Blake v. Abbott Laboratories, Inc.

894 F. Supp. 327, 1995 U.S. Dist. LEXIS 15959, 1995 WL 462002
CourtDistrict Court, E.D. Tennessee
DecidedMarch 2, 1995
DocketNo. 3:94-cv-0286
StatusPublished
Cited by4 cases

This text of 894 F. Supp. 327 (Blake v. Abbott Laboratories, Inc.) is published on Counsel Stack Legal Research, covering District Court, E.D. Tennessee primary law. Counsel Stack provides free access to over 12 million legal documents including statutes, case law, regulations, and constitutions.

Bluebook
Blake v. Abbott Laboratories, Inc., 894 F. Supp. 327, 1995 U.S. Dist. LEXIS 15959, 1995 WL 462002 (E.D. Tenn. 1995).

Opinion

MEMORANDUM OPINION

JORDAN, District Judge.

The defendants removed this civil action to this court from the Circuit Court for Blount County, Tennessee, pursuant to 28 U.S.C. §§ 1441, et seq. The civil action is now before the court for consideration of the plaintiff’s 28 U.S.C. § 1447(c) motion to remand [doc. 10; supporting brief, doc. 11]. The parties have briefed the issues presented [docs. 15, 16, 17,18 and 19]. The court finds that oral argument would not assist it in deciding the issues presented.

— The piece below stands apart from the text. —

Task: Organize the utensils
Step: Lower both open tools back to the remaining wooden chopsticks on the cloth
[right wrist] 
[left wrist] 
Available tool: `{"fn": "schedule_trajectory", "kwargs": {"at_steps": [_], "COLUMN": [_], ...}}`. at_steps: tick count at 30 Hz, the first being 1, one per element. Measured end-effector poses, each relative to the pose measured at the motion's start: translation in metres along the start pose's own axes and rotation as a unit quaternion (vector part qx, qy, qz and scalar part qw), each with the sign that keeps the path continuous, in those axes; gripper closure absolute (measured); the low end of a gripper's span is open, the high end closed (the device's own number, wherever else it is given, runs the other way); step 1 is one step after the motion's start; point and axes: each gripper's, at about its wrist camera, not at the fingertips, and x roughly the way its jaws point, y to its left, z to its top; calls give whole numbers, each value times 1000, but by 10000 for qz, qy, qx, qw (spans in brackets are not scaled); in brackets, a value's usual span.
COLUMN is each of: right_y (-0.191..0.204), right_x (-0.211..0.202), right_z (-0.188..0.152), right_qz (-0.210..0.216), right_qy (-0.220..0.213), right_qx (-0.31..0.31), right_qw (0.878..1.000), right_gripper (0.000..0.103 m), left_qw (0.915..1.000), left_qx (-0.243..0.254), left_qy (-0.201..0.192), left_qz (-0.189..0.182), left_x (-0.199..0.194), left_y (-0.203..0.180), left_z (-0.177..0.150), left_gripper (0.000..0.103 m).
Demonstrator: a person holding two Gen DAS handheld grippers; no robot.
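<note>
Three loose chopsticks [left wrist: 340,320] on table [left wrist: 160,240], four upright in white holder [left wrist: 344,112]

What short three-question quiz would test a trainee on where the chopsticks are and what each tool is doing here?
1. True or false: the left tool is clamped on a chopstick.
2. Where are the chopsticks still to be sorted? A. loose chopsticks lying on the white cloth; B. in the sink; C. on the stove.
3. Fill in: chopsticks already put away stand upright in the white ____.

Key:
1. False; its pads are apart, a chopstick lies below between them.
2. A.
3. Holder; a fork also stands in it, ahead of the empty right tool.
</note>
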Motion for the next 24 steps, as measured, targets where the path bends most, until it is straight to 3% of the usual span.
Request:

In her first amended complaint filed in the Blount County Circuit Court [doe. 1, ex. B], the plaintiff says that the defendants are dominant in the marketing and sale of infant [328]*328formula in the State of Tennessee, and that they conspired among themselves and with others to maintain and to increase artificially high prices for their infant formula products in Tennessee. The plaintiff seeks certification of a class consisting of “[a]ll person[s] who indirectly purchased one or more brands of infant formula from [the defendants], except for infant formula sold under the Gerber brand name, in the State of Tennessee during the period January 1, 1980, to December 31, 1992.”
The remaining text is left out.